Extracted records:
:::
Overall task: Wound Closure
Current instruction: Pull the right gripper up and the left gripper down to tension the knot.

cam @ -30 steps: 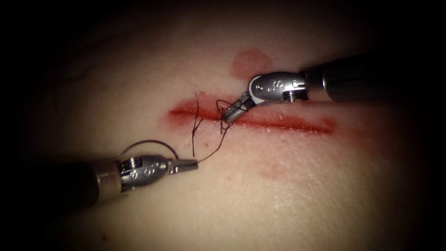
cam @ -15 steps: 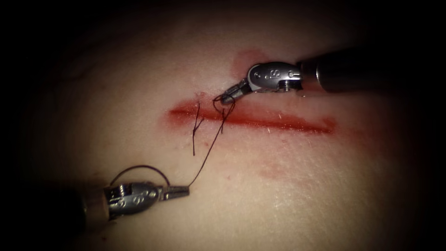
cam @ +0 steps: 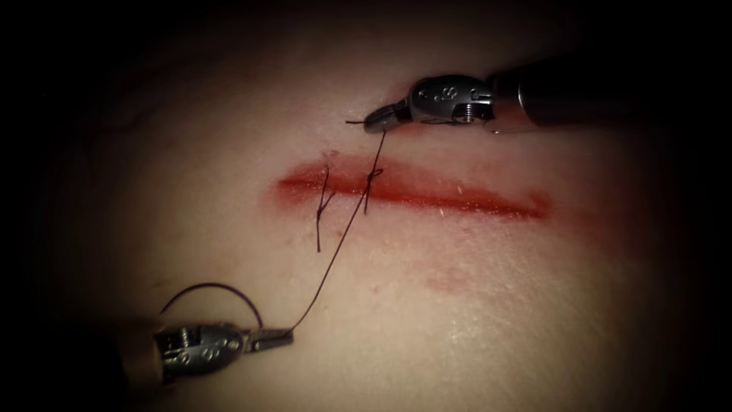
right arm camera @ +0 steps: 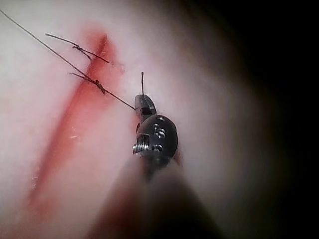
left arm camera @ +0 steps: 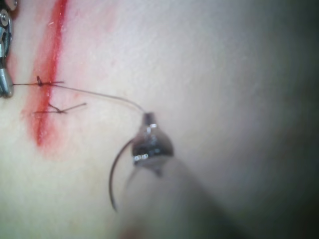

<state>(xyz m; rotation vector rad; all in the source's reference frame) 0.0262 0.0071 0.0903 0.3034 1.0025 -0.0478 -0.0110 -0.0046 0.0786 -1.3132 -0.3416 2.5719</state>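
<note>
Pulling apart over the last second: right tool (cam: 375, 120) risen above the cut (cam: 412, 191), jaws pinching the thread's short end; left tool (cam: 282, 336) drawn lower left, jaws pinching thread (cam: 335, 244) near the needle (cam: 210, 294), free of the tissue (cam: 496, 320). Strand taut, knot (cam: 372, 176) cinched onto the cut beside a finished stitch (cam: 323, 204). Bare tissue open on every side.

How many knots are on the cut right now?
2. One finished knot with cut ends sits near the cut's left end. A second knot, just right of it, has thread running to the left tool and right tool.
</note>
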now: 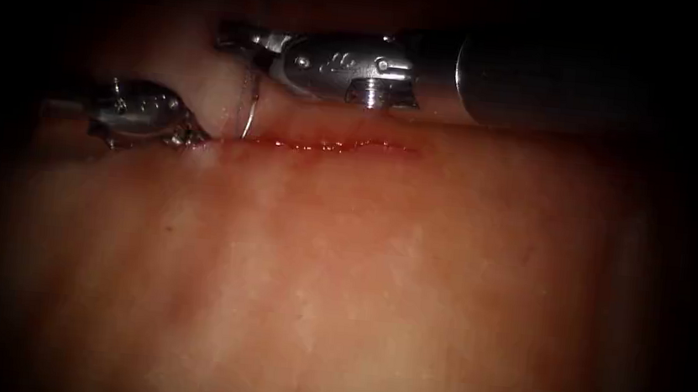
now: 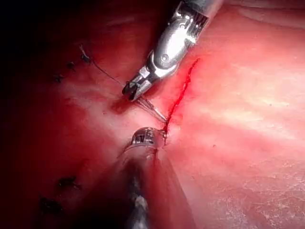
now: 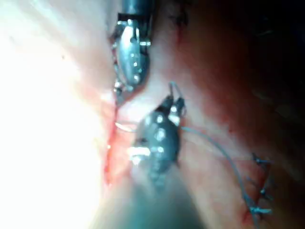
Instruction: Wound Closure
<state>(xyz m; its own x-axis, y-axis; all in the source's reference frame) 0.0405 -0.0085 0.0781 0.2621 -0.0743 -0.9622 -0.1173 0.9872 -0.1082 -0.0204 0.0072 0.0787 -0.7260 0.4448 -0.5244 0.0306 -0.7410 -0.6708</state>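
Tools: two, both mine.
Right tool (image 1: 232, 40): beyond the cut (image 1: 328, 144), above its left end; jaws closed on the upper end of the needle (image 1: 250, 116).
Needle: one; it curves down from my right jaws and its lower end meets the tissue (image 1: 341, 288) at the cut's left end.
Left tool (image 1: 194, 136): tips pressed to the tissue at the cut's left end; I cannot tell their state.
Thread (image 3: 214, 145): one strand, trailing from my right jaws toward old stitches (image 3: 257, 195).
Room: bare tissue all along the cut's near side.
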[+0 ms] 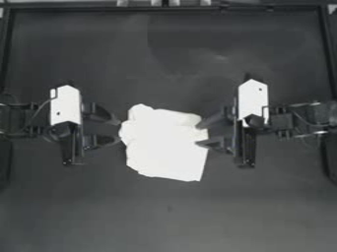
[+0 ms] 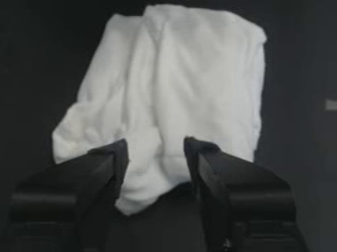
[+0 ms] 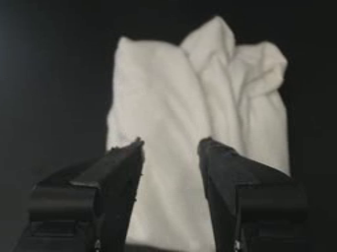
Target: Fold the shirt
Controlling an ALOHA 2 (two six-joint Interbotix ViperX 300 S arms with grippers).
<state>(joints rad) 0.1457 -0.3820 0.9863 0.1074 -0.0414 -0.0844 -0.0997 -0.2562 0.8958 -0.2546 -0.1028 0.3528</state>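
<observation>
Seen from above, the shirt point(image 1: 163, 145), folded into a compact, slightly skewed white bundle, lies near the middle of the dark table point(image 1: 164, 216). The left gripper point(image 1: 116, 130) reaches in from the left with its jaws spread, its tips at the bundle's left edge. The right gripper point(image 1: 201, 134) comes from the right, jaws likewise apart, tips at the bundle's right edge.

From the left wrist, the left gripper point(image 2: 155, 150) stands with jaws parted, wrinkled folds of the shirt point(image 2: 178, 88) showing between and beyond them; whether the tips touch the cloth cannot be told.

From the right wrist, the right gripper point(image 3: 170, 147) is parted too, with the shirt point(image 3: 178, 113) lying between and past its jaws, layered folds bunched at the far end.
</observation>
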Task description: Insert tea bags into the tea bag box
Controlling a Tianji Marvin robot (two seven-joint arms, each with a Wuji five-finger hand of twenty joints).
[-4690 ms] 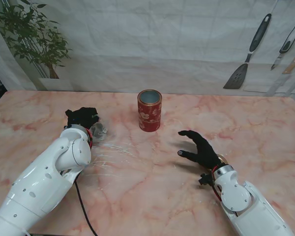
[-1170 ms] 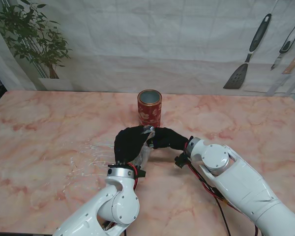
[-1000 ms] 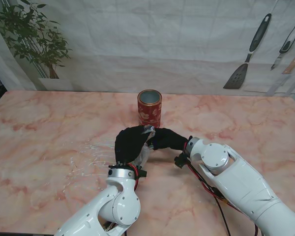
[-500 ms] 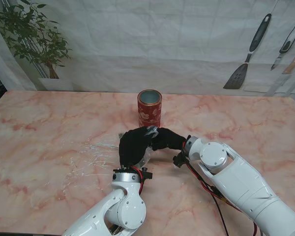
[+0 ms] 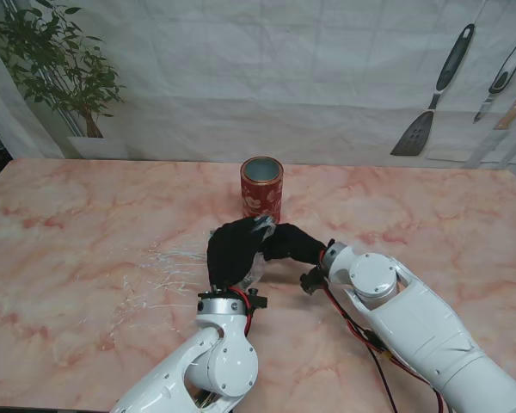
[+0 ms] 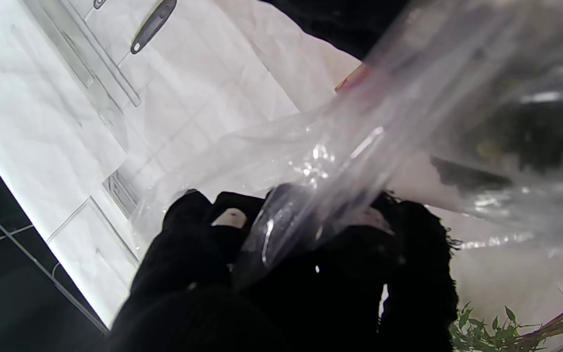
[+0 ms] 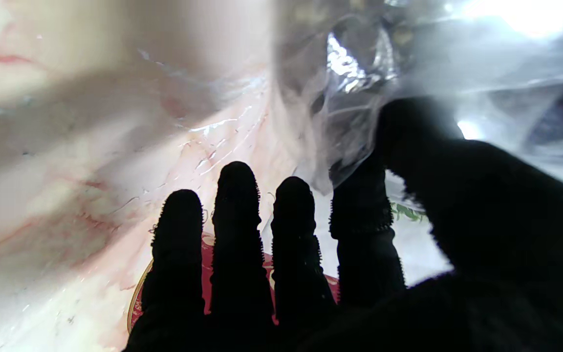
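Both black-gloved hands meet just in front of the red tea bag box, which stands upright and open on the marble tabletop. The left hand has its fingers closed around a clear plastic tea bag pouch. The right hand pinches the pouch's upper edge between thumb and forefinger, its other 3 fingers extended.

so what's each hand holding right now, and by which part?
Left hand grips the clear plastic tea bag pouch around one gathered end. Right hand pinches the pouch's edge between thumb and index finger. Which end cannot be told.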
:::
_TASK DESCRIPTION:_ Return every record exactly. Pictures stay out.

_ANSWER FOR THE TASK:_
Overall task: Wound Closure
Current instruction: Pull the right gripper up and the left gripper down to tension the knot.

cam @ -30 steps: 
cam @ -15 steps: 
cam @ +0 steps: 
right arm camera @ +0 steps: 
left arm camera @ +0 steps: 

<state>(xyz m; rotation vector rad; all in the source's reference frame) 0.0262 0.0071 0.0903 0.3034 1.0025 -0.0478 -0.0110 -0.0046 0.0786 -1.3132 -0.3416 2.5719</state>
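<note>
Pulling apart over the last second: right tool (cam: 375, 120) risen above the cut (cam: 412, 191), jaws pinching the thread's short end; left tool (cam: 282, 336) drawn lower left, jaws pinching thread (cam: 335, 244) near the needle (cam: 210, 294), free of the tissue (cam: 496, 320). Strand taut, knot (cam: 372, 176) cinched onto the cut beside a finished stitch (cam: 323, 204). Bare tissue open on every side.

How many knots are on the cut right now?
2. One finished knot with cut ends sits near the cut's left end. A second knot, just right of it, has thread running to the left tool and right tool.
</note>
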now: 
now: 
now: 
Instruction: Wound Closure
<state>(xyz m; its own x-axis, y-axis; all in the source's reference frame) 0.0405 -0.0085 0.0781 0.2621 -0.0743 -0.9622 -0.1173 0.9872 -0.1082 -0.0204 0.0072 0.0787 -0.7260 0.4448 -0.5244 0.0306 -0.7410 -0.6708</state>
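Tools: two, both mine.
Right tool (image 1: 232, 40): beyond the cut (image 1: 328, 144), above its left end; jaws closed on the upper end of the needle (image 1: 250, 116).
Needle: one; it curves down from my right jaws and its lower end meets the tissue (image 1: 341, 288) at the cut's left end.
Left tool (image 1: 194, 136): tips pressed to the tissue at the cut's left end; I cannot tell their state.
Thread (image 3: 214, 145): one strand, trailing from my right jaws toward old stitches (image 3: 257, 195).
Room: bare tissue all along the cut's near side.
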[+0 ms] 
[+0 ms] 
[+0 ms] 
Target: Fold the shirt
Controlling an ALOHA 2 (two six-joint Interbotix ViperX 300 S arms with grippers).
<state>(joints rad) 0.1457 -0.3820 0.9863 0.1074 -0.0414 -0.0844 -0.0997 -0.2562 0.8958 -0.2546 -0.1028 0.3528</state>
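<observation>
Seen from above, the shirt point(image 1: 163, 145), folded into a compact, slightly skewed white bundle, lies near the middle of the dark table point(image 1: 164, 216). The left gripper point(image 1: 116, 130) reaches in from the left with its jaws spread, its tips at the bundle's left edge. The right gripper point(image 1: 201, 134) comes from the right, jaws likewise apart, tips at the bundle's right edge.

From the left wrist, the left gripper point(image 2: 155, 150) stands with jaws parted, wrinkled folds of the shirt point(image 2: 178, 88) showing between and beyond them; whether the tips touch the cloth cannot be told.

From the right wrist, the right gripper point(image 3: 170, 147) is parted too, with the shirt point(image 3: 178, 113) lying between and past its jaws, layered folds bunched at the far end.
</observation>
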Task description: Insert tea bags into the tea bag box
Controlling a Tianji Marvin robot (two seven-joint arms, each with a Wuji five-finger hand of twenty joints).
[-4690 ms] 
[-1170 ms] 
[-1000 ms] 
[-500 ms] 
[+0 ms] 
[+0 ms] 
[+0 ms] 
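Both black-gloved hands meet just in front of the red tea bag box, which stands upright and open on the marble tabletop. The left hand has its fingers closed around a clear plastic tea bag pouch. The right hand pinches the pouch's upper edge between thumb and forefinger, its other 3 fingers extended.

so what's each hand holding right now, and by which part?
Left hand grips the clear plastic tea bag pouch around one gathered end. Right hand pinches the pouch's edge between thumb and index finger. Which end cannot be told.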

Nothing remains to be done in this exercise.